Behind my eyes I am thinking yes, and probably soon. But I’ve seen people shrivel and disappear, faced with that reality. The moment will tolerate only truth, but that truth has to contain promise. It’s about words, words and the weight they carry.
It depends, I say. It’s not the best news, but we can’t tell how the cancer will respond by just looking at it. It might surprise us . . .
Message delivered. Ripples moving out. We both know we have reached the end of knowledge. But even now I feel him passing from me. He will be the chemotherapy patient, the surgery patient, the hospice care patient—this whip of the pendulum that swings him to the next landlord, filled more with the present than the past, failing gently before the rush of the future.
And after this meeting that feels like departure, I’ll return home to my family, still intact despite everything, and wonder at its fragile perfection — my son toddling off to the living room to gather his favorite books before bedtime, words he lifts like water to his mouth, rushing at life unguarded, not yet aware of the fear that moves as we move, determined to give it his best try.
PART
THREE
WHEN CRAZY GETS SICK
Geraldine is out of her cage again. She called three times on Monday before I could call h
er back, twice, that I know of, on Tuesday, and now, Wednesday, she, her son, and her psychiatrist have all called. It’s a bad sign.
I have a stack of papers in my hand. They seem to say that Geraldine is about to go into orbit if I don’t call her in the next five minutes, her son wants her transferred to somewhere where she can be watched twenty-four hours a day to see what goes into her body and what comes out of it. And the psychiatrist, as psychiatrists often do when the going gets tough, asserts that it has to be something medical that’s causing all this.
I have seen this picture before.
I call the son. Can’t you just put her in the hospital and watch her a few days, he says.

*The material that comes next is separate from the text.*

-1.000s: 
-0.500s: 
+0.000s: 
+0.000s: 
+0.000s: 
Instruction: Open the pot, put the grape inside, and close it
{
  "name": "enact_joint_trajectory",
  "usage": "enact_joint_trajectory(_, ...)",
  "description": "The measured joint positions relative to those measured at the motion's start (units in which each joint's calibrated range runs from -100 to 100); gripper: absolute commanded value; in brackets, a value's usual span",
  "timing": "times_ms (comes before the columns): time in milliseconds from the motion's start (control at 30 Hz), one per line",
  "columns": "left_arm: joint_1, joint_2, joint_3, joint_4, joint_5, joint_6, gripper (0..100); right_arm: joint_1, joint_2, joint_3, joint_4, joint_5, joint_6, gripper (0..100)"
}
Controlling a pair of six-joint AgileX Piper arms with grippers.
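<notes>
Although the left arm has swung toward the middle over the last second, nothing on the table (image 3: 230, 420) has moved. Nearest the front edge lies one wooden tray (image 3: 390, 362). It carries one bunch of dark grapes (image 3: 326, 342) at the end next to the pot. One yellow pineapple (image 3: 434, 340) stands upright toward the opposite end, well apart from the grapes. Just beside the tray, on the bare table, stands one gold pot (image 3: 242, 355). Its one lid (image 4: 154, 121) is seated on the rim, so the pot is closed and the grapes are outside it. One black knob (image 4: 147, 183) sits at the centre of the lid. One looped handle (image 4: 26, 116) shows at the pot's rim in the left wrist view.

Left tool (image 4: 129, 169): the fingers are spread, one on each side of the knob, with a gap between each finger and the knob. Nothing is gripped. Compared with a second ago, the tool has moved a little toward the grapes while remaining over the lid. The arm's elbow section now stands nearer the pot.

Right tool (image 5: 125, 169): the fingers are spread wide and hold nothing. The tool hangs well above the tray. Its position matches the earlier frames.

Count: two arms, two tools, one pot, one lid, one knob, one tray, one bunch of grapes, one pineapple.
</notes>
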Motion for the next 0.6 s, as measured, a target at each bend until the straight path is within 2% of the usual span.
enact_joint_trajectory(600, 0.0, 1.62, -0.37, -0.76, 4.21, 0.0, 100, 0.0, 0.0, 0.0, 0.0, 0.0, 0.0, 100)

If there’s a good reason to.
But she’s in pain . . .
I know that doctors are supposed to be sensitive and understanding, that they are supposed to respond sympathetically to suffering and disease. And especially to the word pain. And I do. But she irritates me . . .
. . . well, let me put it this way. We just worked her up for her complaints of abdominal pain and constant nausea for the umpteenth time a couple of months ago. Getting her through the tests was a major undertaking for everybody concerned. She had a thousand questions about the risks of the CT scan, obsessive worries about gagging during endoscopy, strong opinions that damage to the delicate balance of her colonic milieu would occur during colonoscopy . . . she wanted to know ahead of time what we would do if we found this or that, which of course, I could not say . . . and when she got to the table she held us up for long periods of time while she was getting herself in the right state of mind for us to begin sedation. After trying many options and letting her try many, I finally gave the ultimatum: It’s right this minute, or I’m going home. At some point we just have to step up to the plate.
All the tests were normal. Which didn’t do a lot for her image as a person with a real disease.
Afterward the nurse who would have bet we’d never get the tests completed in the first place wanted to know if I had a degree in psychology. No, I’d just been there before.